--- DATA PROVIDED ---
────────────────────

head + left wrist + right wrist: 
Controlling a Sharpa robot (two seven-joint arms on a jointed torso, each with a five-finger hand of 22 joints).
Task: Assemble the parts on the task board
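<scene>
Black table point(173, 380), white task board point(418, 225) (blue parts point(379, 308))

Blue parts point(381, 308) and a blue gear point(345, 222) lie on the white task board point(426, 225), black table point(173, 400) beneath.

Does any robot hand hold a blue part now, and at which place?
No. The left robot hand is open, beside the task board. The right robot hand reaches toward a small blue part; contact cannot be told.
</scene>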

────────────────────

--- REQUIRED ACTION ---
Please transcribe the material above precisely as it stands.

--- ANSWER BELOW ---
head + left wrist + right wrist: 
Controlling a Sharpa robot (two seven-joint arms on a jointed torso, each with a five-finger hand of 22 joints).
Task: Assemble the parts on the task board
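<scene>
Black table point(173, 380), white task board point(418, 225) (blue parts point(379, 308))

Blue parts point(381, 308) and a blue gear point(345, 222) lie on the white task board point(426, 225), black table point(173, 400) beneath.

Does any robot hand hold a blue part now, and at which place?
No. The left robot hand is open, beside the task board. The right robot hand reaches toward a small blue part; contact cannot be told.
</scene>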

There is nothing further to add to the answer.